Triathlon Running Tips And How To Stay Injury Free
Mix up your running sessions. While there are a lot of positives about sticking to a well rehearsed running route, adding variety to your runs can also help. Instead of pavement running all the time, try running on the grass, off-road, up-hills, and along the beach in the sand barefoot. This can prevent high impact injury strain and running barefoot can also strengthen the feet and improve the natural running style, as you are more likely to run with a neutral pronation.
To increase your speed and cardiovascular strength, integrate Interval training to your workouts by adding bursts of high intensity to your training sessions. Alternate by following up with lower intensity workouts.

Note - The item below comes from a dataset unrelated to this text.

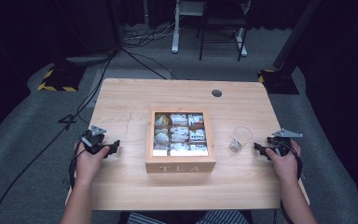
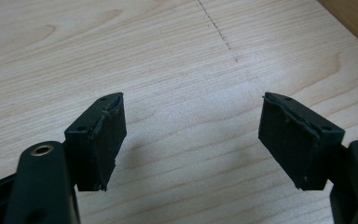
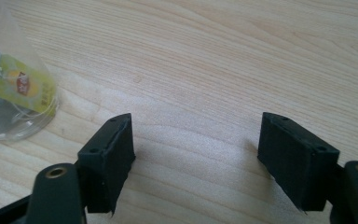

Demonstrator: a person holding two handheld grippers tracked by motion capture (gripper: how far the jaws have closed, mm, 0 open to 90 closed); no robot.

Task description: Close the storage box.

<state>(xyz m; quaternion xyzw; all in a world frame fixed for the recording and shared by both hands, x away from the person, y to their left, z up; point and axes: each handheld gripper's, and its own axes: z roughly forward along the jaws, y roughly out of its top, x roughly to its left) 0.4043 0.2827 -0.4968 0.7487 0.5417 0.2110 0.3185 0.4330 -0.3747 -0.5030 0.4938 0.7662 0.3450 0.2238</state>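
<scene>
Clear glass (image 1: 240,138) with a tea bag (image 3: 23,86) inside stood right of centre, just left of the right gripper (image 1: 270,148), far nearer than the left gripper (image 1: 106,148); both gaped empty beside the tea box (image 1: 180,164).

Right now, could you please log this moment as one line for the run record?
left gripper: open, empty | right gripper: open, empty | clear drinking glass: tea bag inside, right of open wooden tea box
</scene>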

For new triathletes a common cause of injury is from over training, which leads to excessive muscle wear and burnout. After every training session, stretching should take place when the muscles are still warm. Proactively implementing injury prevention techniques are useful, but they do not provide a 100% guarantee to avoid injury. Minor muscle and tendon strains can come at any time during your training sessions and it’s important to listen to your body early when it starts tweaking around your ankles, knees and legs. The best and quickest cure is rest. You have heard the saying “A stitch in time saves nine”. Taking 2 to 4 days off from exercise is good advice. Don’t try to run off your muscle strains, as this can cause more damage and lead to you taking off weeks, which won’t help you or your training plan!